ISSUE | KATHLEEN KANE Water cooler stuff The Inquirer hit a low note when what started as valuable investigative reporting into the actions of state Attorney General Kathleen G. Kane descended into an office gossip fest ("Suspicion and fear rule the A.G.'s Office," June 21).

ISSUE | KATHLEEN KANE

Water cooler stuff

The Inquirer hit a low note when what started as valuable investigative reporting into the actions of state Attorney General Kathleen G. Kane descended into an office gossip fest ("Suspicion and fear rule the A.G.'s Office," June 21).

Backbiting and insecurity are hardly unusual in work environments across the country, and not just where the boss is under threat of criminal indictment. In this case, it was like dancing on Kane's grave.

|Nannette Croce, Haverford

Sting case rescue

I agree with George Parry that the plea agreements in Philadelphia District Attorney Seth Williams' sting case against several public officials, on their face, seem to be generous based on the public-record evidence. But these cases have something I have not seen in my 30-plus years in law enforcement, mostly as a federal agent ("With sting case plea deals, it's the public that gets stung," June 21). I cannot recall a case in which the state's chief prosecutor, the attorney general, said the cases were not only weak, but instigated by racial prejudice against black politicians.

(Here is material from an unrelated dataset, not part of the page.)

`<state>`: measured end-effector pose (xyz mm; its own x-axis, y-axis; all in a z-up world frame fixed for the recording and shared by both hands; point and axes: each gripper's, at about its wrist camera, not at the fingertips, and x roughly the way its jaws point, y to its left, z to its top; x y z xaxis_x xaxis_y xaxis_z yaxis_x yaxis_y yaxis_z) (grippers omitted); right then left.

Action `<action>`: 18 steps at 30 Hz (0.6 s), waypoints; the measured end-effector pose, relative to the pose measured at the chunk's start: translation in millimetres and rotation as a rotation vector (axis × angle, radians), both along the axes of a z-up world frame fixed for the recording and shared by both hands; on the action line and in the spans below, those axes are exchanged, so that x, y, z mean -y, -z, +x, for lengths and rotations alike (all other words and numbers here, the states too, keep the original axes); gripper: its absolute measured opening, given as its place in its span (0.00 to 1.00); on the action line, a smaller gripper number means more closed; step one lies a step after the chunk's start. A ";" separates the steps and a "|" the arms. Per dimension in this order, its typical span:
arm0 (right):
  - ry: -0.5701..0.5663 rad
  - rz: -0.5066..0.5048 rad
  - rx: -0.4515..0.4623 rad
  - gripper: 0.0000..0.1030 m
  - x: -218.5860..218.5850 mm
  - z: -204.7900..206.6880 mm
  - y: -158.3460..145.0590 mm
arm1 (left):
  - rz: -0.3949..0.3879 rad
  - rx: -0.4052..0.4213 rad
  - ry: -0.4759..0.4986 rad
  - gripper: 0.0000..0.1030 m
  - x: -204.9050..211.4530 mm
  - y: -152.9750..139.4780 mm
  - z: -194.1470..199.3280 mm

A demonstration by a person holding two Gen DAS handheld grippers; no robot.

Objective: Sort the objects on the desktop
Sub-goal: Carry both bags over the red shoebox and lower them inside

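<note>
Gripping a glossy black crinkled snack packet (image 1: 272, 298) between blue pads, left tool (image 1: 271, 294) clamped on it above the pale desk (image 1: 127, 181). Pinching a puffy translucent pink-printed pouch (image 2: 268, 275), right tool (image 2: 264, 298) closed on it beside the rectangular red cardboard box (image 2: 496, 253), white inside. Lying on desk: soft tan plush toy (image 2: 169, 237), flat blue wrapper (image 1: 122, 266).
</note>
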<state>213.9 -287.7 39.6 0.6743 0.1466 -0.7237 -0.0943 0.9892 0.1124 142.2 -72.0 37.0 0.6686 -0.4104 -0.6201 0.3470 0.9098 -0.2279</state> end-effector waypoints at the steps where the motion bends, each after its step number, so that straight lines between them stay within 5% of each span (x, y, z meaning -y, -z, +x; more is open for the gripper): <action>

With Williams' prosecutions, justice may not have been served at its proper level, but it certainly beats no justice.

|Bob McKee, Ambler

ISSUE | FAMILY PLANNING

Expand IUD access

At the Hospital of the University of Pennsylvania, grants and donations have enabled us to offer intrauterine devices (IUDs) free of charge to women who have just given birth. This empowers some women with the long-term, effective method of birth control that they desire. However, our donated supply continues to fall short.

That's why it is critical that Pennsylvania's Medicaid policies be revised, as was already done in 12 other states, so that all women can access these effective and long-lasting contraceptive options immediately after childbirth to avoid unintended pregnancies.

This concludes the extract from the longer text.